• _TASK REQUIREMENTS_: In the entries below, find every line with "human" and copy it.

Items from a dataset
Start of Block

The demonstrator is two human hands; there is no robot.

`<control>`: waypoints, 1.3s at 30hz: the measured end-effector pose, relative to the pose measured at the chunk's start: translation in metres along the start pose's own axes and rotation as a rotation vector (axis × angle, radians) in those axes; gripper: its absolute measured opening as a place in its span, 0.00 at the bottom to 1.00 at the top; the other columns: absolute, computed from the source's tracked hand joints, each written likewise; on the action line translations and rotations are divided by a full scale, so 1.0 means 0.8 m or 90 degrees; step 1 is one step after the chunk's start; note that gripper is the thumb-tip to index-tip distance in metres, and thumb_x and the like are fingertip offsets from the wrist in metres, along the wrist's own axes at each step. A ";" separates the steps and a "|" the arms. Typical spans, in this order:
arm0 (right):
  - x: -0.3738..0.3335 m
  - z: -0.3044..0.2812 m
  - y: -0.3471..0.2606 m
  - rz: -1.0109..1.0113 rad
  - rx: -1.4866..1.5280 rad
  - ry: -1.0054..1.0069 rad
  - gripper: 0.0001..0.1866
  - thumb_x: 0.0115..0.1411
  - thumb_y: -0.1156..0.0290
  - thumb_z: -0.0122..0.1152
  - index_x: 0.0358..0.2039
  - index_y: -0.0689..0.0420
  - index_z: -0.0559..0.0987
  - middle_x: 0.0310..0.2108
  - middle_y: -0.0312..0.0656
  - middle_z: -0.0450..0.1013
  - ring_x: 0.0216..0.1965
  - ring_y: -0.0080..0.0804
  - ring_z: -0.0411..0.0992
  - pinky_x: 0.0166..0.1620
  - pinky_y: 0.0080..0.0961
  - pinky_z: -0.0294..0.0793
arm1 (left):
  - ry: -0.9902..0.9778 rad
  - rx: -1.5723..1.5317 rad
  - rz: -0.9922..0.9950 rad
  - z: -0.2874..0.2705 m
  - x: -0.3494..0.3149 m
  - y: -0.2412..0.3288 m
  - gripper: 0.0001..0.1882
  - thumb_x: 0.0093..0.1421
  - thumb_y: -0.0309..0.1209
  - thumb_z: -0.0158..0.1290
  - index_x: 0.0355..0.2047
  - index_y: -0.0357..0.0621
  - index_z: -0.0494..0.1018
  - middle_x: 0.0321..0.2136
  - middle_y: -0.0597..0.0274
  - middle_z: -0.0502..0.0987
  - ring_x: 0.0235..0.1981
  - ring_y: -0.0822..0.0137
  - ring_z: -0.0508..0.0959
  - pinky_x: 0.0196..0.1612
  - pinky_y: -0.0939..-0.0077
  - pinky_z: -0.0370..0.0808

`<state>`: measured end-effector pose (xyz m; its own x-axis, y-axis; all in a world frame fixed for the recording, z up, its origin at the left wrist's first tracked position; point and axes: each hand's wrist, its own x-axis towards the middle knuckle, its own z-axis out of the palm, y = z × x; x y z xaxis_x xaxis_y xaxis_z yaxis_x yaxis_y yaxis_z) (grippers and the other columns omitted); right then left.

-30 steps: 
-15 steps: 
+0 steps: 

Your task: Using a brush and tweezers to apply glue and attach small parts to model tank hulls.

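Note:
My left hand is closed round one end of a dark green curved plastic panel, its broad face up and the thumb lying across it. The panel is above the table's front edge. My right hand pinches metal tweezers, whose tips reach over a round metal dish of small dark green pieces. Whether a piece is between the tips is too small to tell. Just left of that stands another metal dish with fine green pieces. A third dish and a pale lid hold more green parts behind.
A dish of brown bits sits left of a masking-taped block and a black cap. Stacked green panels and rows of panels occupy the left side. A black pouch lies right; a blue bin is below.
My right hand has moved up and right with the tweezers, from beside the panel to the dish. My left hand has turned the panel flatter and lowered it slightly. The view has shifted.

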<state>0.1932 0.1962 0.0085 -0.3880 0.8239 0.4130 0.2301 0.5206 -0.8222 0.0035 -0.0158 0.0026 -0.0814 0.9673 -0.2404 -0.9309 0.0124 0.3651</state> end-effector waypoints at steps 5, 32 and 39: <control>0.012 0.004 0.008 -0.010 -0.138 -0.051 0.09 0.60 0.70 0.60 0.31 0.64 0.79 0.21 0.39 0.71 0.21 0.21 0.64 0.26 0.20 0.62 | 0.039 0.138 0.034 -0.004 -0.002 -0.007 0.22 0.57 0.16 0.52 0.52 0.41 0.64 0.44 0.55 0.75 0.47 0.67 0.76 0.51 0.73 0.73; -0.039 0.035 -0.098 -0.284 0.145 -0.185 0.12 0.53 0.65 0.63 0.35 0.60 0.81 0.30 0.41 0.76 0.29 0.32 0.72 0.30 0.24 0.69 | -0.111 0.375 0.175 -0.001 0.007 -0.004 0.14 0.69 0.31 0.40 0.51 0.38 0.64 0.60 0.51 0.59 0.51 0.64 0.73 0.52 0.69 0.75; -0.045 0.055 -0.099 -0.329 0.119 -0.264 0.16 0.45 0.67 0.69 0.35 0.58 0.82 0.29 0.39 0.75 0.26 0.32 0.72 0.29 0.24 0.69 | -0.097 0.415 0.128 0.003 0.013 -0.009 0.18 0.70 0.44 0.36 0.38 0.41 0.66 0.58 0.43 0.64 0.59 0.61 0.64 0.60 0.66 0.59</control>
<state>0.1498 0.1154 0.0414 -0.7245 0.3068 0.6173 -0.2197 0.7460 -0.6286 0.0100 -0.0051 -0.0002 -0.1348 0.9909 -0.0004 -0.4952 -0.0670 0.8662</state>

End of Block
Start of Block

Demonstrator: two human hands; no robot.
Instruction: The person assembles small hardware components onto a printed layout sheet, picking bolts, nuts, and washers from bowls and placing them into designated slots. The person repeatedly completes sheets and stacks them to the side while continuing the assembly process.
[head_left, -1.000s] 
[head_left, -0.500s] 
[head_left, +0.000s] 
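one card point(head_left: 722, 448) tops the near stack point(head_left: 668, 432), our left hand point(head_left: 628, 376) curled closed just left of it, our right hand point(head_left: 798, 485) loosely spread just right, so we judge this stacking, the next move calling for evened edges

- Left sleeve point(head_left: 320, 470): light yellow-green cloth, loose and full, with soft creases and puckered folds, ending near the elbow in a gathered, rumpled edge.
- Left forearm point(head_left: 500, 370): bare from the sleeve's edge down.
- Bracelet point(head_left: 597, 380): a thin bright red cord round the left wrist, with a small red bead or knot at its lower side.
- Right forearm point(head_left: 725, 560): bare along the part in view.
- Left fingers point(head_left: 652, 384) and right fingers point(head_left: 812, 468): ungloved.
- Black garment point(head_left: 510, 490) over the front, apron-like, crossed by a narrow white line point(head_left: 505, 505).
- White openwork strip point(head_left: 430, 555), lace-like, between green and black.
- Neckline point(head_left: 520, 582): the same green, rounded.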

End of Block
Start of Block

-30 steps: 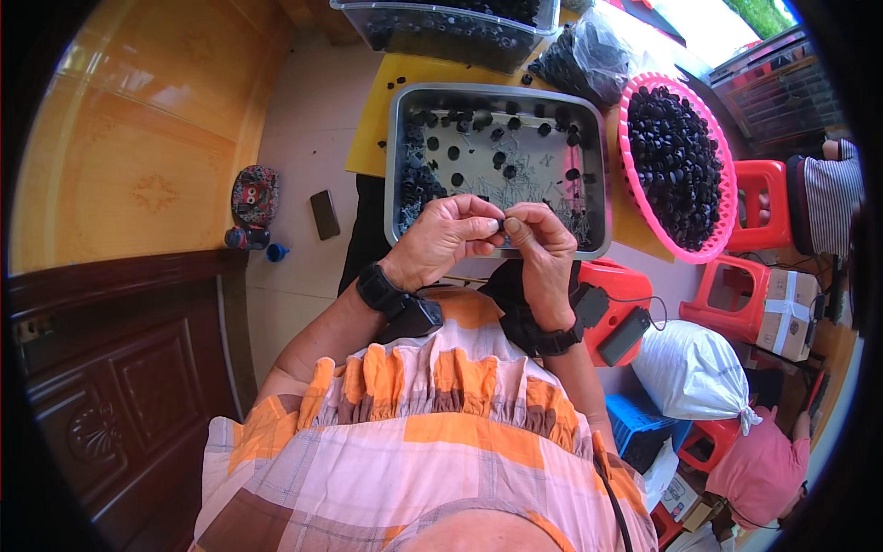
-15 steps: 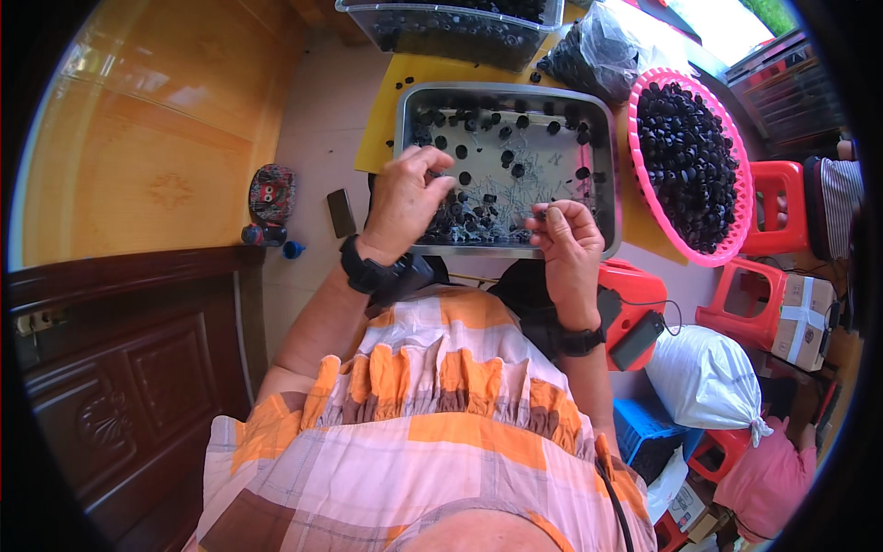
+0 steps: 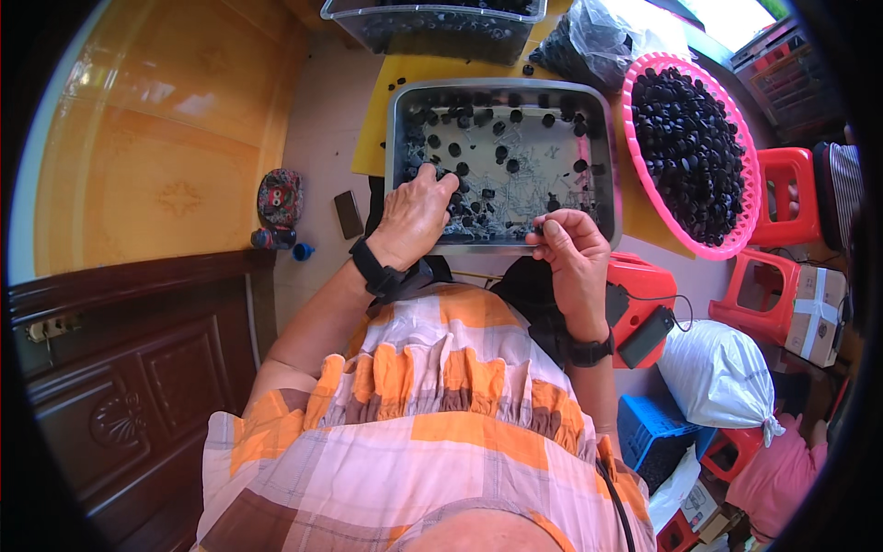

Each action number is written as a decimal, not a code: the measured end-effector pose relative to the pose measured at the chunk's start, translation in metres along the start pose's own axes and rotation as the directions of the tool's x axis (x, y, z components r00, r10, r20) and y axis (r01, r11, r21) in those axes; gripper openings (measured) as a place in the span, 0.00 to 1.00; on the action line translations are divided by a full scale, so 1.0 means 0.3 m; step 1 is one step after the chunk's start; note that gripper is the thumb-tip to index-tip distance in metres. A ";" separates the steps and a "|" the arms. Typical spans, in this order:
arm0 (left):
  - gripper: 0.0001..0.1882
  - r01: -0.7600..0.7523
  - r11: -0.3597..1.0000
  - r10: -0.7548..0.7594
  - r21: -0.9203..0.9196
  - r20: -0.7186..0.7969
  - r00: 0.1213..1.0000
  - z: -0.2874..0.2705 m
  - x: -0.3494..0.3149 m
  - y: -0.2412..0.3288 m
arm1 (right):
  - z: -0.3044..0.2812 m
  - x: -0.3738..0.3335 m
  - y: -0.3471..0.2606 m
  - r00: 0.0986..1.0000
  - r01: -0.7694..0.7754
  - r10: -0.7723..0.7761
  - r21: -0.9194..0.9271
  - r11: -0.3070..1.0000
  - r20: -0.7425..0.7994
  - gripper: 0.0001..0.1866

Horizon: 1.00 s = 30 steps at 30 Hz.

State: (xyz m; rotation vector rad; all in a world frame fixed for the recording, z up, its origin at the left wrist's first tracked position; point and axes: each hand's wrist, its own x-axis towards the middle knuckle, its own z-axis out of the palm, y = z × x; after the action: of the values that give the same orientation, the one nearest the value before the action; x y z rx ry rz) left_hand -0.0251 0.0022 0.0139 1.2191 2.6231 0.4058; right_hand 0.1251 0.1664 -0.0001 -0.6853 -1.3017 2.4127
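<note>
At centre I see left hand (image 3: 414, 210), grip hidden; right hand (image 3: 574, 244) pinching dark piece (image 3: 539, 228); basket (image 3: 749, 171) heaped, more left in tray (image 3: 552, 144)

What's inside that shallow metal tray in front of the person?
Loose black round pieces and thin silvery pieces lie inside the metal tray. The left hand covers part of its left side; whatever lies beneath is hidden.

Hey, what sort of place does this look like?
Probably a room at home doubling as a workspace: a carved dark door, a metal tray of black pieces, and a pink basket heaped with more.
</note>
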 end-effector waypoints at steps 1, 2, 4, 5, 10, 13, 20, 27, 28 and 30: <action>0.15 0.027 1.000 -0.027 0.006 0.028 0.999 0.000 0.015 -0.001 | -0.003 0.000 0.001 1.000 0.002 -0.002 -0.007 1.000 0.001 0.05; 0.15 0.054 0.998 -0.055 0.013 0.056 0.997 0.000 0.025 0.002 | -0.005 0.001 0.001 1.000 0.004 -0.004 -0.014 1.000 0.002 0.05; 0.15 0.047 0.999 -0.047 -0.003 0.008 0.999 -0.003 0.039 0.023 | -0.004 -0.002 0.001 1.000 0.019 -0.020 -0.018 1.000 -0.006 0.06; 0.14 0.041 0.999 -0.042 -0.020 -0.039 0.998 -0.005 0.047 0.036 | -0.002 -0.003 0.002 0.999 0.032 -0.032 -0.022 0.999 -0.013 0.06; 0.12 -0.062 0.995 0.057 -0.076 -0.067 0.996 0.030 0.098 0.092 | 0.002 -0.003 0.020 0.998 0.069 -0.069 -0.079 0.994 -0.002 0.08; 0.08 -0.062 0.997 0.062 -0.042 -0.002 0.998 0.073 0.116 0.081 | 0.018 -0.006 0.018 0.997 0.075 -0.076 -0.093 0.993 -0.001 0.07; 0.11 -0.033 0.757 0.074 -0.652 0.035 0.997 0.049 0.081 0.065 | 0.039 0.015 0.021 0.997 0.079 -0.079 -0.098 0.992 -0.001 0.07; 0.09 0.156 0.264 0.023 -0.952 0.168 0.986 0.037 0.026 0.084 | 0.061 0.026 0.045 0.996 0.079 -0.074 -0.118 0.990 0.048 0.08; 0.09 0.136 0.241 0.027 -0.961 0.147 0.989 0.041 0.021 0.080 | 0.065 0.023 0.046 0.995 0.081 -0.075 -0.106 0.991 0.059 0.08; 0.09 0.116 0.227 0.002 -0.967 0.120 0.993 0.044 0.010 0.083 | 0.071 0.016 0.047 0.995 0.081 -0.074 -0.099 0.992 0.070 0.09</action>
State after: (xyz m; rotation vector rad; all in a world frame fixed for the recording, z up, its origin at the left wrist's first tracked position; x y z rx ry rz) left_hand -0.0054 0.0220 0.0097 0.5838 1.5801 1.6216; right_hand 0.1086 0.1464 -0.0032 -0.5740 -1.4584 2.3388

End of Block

• _EXPECTED OUTPUT_:
The demonstrator is two human hands; there is no robot.
Demonstrator: two human hands; no robot.

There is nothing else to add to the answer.